## The problem:
Return only the stretch of the material below that begins with the line containing "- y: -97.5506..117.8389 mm" and ends with the line containing "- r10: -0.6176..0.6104", exactly; both of those lines belong to it.

## Given data:
Segment Open
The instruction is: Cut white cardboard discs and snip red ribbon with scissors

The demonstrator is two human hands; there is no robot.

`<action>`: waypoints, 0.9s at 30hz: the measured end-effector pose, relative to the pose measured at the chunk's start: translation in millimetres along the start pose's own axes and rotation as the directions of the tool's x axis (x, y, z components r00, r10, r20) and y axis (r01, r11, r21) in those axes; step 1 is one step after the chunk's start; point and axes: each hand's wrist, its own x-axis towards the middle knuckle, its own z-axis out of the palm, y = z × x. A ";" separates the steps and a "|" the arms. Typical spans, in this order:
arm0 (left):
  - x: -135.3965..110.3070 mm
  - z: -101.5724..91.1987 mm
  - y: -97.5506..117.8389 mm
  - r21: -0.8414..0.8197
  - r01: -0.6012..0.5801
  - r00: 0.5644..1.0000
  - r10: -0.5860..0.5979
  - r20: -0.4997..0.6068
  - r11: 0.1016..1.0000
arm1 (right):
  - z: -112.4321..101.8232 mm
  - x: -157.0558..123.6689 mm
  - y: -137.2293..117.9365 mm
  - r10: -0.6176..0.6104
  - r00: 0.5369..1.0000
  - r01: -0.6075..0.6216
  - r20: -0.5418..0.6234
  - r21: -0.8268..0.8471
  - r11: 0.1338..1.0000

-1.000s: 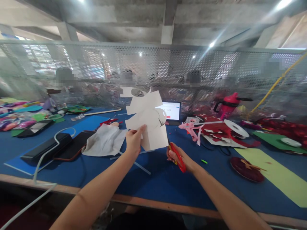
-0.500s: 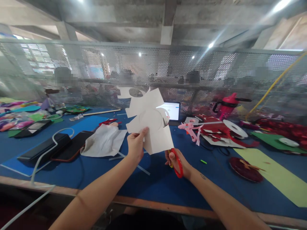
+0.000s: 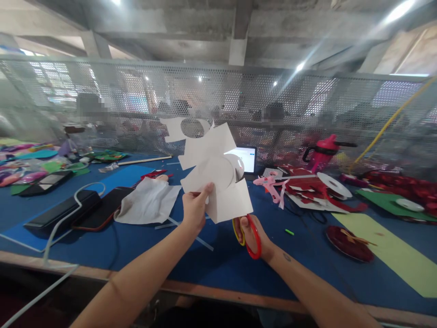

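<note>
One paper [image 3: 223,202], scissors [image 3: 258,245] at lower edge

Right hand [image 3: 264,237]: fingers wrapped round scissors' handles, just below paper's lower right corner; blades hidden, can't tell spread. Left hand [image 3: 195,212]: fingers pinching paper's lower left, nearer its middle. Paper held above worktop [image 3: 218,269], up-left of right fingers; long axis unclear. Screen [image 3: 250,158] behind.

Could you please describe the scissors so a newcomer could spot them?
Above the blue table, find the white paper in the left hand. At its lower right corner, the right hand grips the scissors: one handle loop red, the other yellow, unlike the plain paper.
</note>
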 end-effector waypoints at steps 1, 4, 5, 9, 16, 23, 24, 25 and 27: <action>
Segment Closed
## Task response:
  - y: -97.5506..117.8389 mm
  - r21: -0.8414..0.8197
  - r01: -0.6012..0.5801
  - r00: 0.5644..1.0000
  - r10: -0.5860..0.5979
  - r20: -0.4997..0.6068
  - r11: 0.1016..1.0000
arm1 (right):
  - z: -112.4321..101.8232 mm
  - x: -157.0558..123.6689 mm
  - y: -137.2293..117.9365 mm
  - r10: -0.6176..0.6104

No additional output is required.